Why would they do this? BMW knows nothing about shipping and transporting cars. Also, for the guy that keeps on making the Fed Ex analogy, there is a huge difference. Your FedEx package never leaves the hands of FedEx, while your BMW is almost never in the custody of BMW itself.

Sure, it would be nice if all the software systems were tied together, but it would also be nice if we had air traffic control software that wasn't written in the 1970's in a language that can only be understood by two people alive today. It would be nice if many things were true, unfortunately we are forced to live in a state of reality at the present time.


----------



## M.Wong (Jan 9, 2003)

I had a nine week re-delivery due to damage repaired at the VPC. But it was damage we incurred on the Autobahn (took a rock into the A-pillar at 120 MPH...) We expected a delay. Updates provided were few and far between. The wait was painful.

But once the car arrived it looked better than new. Eventually, you should get a product repaired _correctly_ at the VPC in fine condition - that should be worth the wait.

The lack of communication may be a negative. But remember the European Delivery experience you had, as well as the car you will (eventually) get to enjoy again.

And unfortunately, *anything less than a 90 day re-delivery is a bonus*.


----------



## TheGuest (Apr 11, 2007)

I think this is something that one should expect. You delivery will end up 8 weeks (roughly) from drop off time (not bad considering repairs). Mine took 7 weeks with no damage/repairs. Lack of communication. Yes, may be. But you can call port and ask them about the status. However, even they might not be able to tell you precisely where your car is at the moment. The best bet is sit tight and wait.

Enjoy your new car! =)


----------



## vitaly (May 11, 2007)

Jalli said:


> Why would they do this? BMW knows nothing about shipping and transporting cars. Also, for the guy that keeps on making the Fed Ex analogy, there is a huge difference. Your FedEx package never leaves the hands of FedEx, while your BMW is almost never in the custody of BMW itself.
> 
> Sure, it would be nice if all the software systems were tied together, but it would also be nice if we had air traffic control software that wasn't written in the 1970's in a language that can only be understood by two people alive today.
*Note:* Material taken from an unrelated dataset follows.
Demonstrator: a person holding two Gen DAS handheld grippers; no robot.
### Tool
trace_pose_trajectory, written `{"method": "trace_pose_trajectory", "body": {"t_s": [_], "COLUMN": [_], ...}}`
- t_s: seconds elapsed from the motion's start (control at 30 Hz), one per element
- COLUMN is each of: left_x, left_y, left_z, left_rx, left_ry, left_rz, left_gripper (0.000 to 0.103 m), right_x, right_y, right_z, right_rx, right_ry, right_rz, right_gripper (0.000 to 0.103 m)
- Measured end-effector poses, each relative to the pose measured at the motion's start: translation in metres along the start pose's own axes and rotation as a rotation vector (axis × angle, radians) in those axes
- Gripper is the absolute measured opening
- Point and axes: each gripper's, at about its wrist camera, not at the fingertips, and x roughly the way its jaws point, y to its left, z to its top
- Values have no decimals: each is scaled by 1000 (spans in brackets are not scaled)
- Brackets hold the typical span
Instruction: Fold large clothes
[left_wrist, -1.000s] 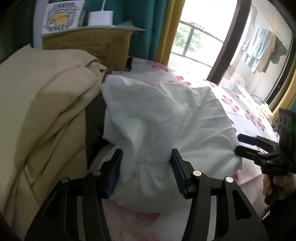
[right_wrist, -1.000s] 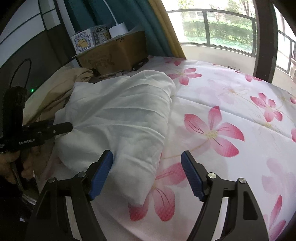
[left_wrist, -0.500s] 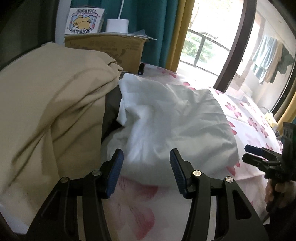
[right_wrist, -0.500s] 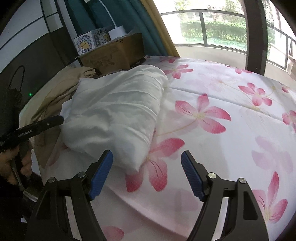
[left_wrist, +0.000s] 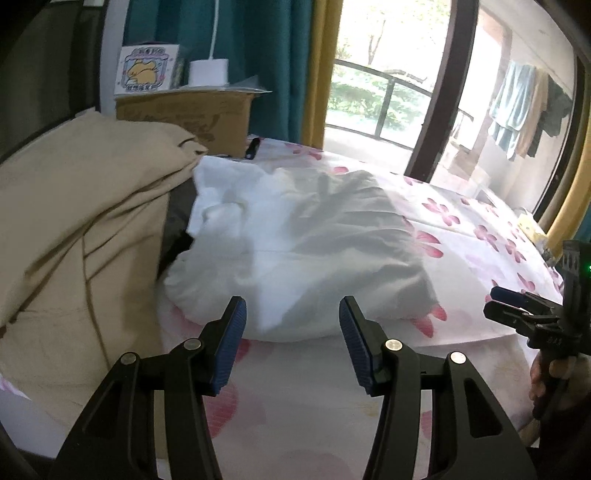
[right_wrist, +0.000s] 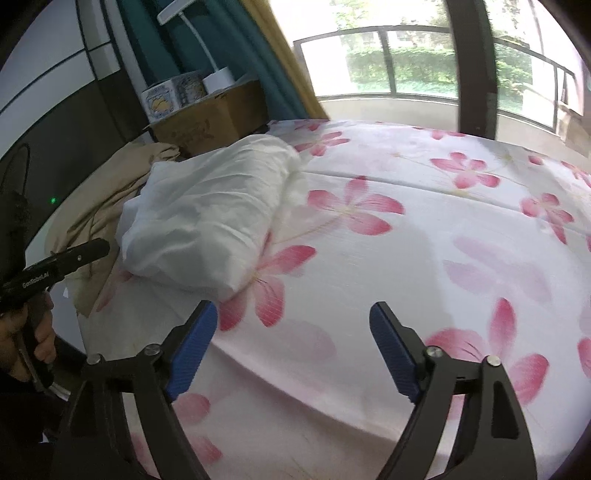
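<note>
A white garment (left_wrist: 303, 243) lies bunched in a folded heap on the flowered bed sheet (left_wrist: 480, 229). It also shows in the right wrist view (right_wrist: 207, 218), at the left of the bed. My left gripper (left_wrist: 291, 325) is open and empty, just short of the heap's near edge. My right gripper (right_wrist: 293, 332) is open and empty, over bare sheet (right_wrist: 424, 236) to the right of the heap. The left gripper shows at the left edge of the right wrist view (right_wrist: 74, 254), and the right gripper at the right edge of the left wrist view (left_wrist: 517, 306).
A beige garment pile (left_wrist: 74, 229) lies left of the white heap, with dark cloth (left_wrist: 177, 221) between them. A cardboard box (left_wrist: 184, 114) with a small printed carton (left_wrist: 146, 68) and a lamp base (left_wrist: 208, 72) stands behind. Teal curtain and balcony window at the back.
Both grippers have pulled back from the white garment toward the bed's near edge. The left gripper, which had cloth between its fingers a second ago, now stands clear of it. The heap has settled flatter.
</note>
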Motion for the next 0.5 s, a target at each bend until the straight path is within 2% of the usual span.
{"method": "trace_pose_trajectory", "body": {"t_s": [0.17,0.5], "left_x": [-7,2], "left_y": [-21,-64], "left_z": [1,-4], "left_rx": [50,93], "left_ry": [-34,-39], "left_rz": [13,-53], "left_gripper": [55,55], "right_x": [-20,-56], "right_y": [-19,-51], "right_z": [-11,-34], "right_rx": [38,106], "right_ry": [-31,-77], "right_rz": [-29,-94], "right_gripper": [86,86]}}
It would be nice if many things were true, unfortunately we are forced to live in a state of reality at the present time.


I don't think you can compare the air traffic control software and all the airplane's it has to keep track of DAILY to the number of cars BMW delivers to US. The latter is a fraction of the former and is MUCH easier to solve.


----------



## beewang (Dec 18, 2001)

vitaly said:


> I don't think you can compare the air traffic control software and all the airplane's it has to keep track of DAILY to the number of cars BMW delivers to US. The latter is a fraction of the former and is MUCH easier to solve.


Alright... here is another reason that it will never happen. The BMWED department is essentially the step-child of all BMWNA departments. In that the ED departments has no resource, no marketking budget and virtually no internal support. Thus... Let me propose this... *If you want changes, start writing letters to the BMWNA and AG President's office in what a great time you had and what suggestions/improvements you would like to see.* 

Bickering here is great for discussion and entertainment purpose, but the upper management and decision makers at BMW don't bother to read this.


----------



## Ian335i (Jun 4, 2007)

Well I'm about to leave on my ED trip, and I must say that I'm not expecting to get the car back within 2 months. Mainly because of the holidays at the end of the year and the Performance Center being closed. Either way, people that get their cars back in less than 2 months have not been in the majority this year. A thread I remember with a poll showed that most got re-delivery in 7 and 8 weeks. I know everyone wants their car, and that the OP's situation would've been better if he'd been told the truth all along, but we should all plan and prepare to not get our new baby back for 2, or possibly 3 months. :angel:


----------



## vitaly (May 11, 2007)

beewang said:


> Alright... here is another reason that it will never happen. The BMWED department is essentially the step-child of all BMWNA departments. In that the ED departments has no resource, no marketking budget and virtually no internal support. Thus... Let me propose this... *If you want changes, start writing letters to the BMWNA and AG President's office in what a great time you had and what suggestions/improvements you would like to see.*
> 
> Bickering here is great for discussion and entertainment purpose, but the upper management and decision makers at BMW don't bother to read this.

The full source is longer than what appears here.